Agree, Apologize, Align, Attract (to something better)

Agree, Apologize, Align, Attract (to something better)

Agree, Apologize, Align, Attract to something better

I’m often asked how to diffuse agitation for someone living with dementia.  Certainly, the best strategy is to avoid it altogether, but even with the best care, moments of anxiety in a person living with dementia happen, sometimes, seemingly out of nowhere.  Some strategies can minimize anxiety and escalation to agitation:

paying attention to our client’s or loved one’s level of engagement in activities which promote purpose and choice

ensuring a positive interaction WITH EYE CONTACT every 20-30 min  (negative feelings linger longer than positive feelings, so frequent positive interactions are essential to optimize well-being)

changing the lighting toward the end of the day

using music before and during activities that might induce anxiety

watching for underlying reasons for agitation that could go inarticulated by the person living with dementia—pain, constipation, fatigue, hunger, thirst, temperature discomfort, and infection (commonly, urinary tract infections or upper respiratory infections.)

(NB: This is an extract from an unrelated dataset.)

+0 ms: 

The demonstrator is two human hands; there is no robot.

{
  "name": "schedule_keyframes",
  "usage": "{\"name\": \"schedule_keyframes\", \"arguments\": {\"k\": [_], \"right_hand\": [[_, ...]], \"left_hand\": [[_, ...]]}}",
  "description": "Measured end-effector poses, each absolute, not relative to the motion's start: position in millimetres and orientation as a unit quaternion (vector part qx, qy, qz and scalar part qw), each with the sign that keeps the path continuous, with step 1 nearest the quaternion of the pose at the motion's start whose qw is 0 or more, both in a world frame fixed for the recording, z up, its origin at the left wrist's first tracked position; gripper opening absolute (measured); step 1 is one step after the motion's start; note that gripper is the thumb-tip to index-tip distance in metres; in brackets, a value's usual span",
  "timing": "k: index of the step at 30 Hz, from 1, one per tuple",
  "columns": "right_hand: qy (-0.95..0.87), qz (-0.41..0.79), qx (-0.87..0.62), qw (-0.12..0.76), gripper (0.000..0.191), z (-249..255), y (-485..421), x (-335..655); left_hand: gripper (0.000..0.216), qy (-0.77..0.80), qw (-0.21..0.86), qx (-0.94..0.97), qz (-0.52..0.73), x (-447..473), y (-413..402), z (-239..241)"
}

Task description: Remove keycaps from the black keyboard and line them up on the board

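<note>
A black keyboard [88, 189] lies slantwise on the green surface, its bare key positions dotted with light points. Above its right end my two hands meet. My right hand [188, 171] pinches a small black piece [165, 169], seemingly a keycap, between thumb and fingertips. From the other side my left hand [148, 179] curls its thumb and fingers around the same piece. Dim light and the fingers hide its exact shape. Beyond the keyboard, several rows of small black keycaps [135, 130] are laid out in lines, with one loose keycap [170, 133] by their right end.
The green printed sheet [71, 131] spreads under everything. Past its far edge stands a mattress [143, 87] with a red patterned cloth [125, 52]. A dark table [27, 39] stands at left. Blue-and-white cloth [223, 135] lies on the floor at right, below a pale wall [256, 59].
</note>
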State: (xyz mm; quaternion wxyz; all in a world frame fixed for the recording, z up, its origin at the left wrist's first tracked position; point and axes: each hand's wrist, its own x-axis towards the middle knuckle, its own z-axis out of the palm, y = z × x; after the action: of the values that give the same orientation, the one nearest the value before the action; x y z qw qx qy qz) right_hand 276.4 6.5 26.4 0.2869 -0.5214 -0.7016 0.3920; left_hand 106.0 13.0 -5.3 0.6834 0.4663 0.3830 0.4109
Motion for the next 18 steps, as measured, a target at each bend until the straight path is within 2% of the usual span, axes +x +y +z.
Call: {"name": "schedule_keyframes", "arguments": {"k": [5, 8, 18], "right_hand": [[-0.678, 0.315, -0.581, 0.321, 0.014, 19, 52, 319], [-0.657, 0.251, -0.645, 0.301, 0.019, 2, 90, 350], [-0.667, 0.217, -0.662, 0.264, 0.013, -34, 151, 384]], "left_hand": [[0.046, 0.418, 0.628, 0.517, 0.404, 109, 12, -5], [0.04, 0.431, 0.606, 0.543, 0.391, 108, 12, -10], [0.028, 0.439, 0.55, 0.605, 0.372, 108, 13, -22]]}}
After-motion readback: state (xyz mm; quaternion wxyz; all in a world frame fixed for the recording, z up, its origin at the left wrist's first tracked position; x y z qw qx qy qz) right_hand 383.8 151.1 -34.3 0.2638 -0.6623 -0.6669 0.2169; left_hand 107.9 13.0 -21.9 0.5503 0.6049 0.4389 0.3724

In the world of dementia, feelings are more important than facts.  The person with dementia will know he feels anxious, but may not have the capacity to comprehend or verbalize the actual underlying cause.  He will very reasonably take facts or stories from pre-dementia days (experiences he’s had, movies he’s seen, shows he’s watched, or books he’s read)—facts that are in his mind somewhere which were associated with the same sense of anxiety that he’s feeling now.  Those facts (which might seem crazy to us) are his best way of coping with his disability in trying to give himself context to make sense of his own feelings and the environment around him.  He can act on those facts for why he’s feeling anxious, using his sense of agency and autonomy, to try to fix the problem.  If the fact he (unconsciously) chooses to help him cope with the anxiety is that “the neighbor took my car and I want to get my car back!”  it makes perfect sense that he’d want to exercise his sense of agency,  go over and talk to (or confront) the neighbor and get his car back.

Agree: “You want to get your car back!” (repeating his exact same words with the same emotional intensity so he knows you’ve heard him.) “Of course!”

Apologize: “I’m so sorry this happened.”

Align: “Let’s see if we can call Joe and get this straightened out.”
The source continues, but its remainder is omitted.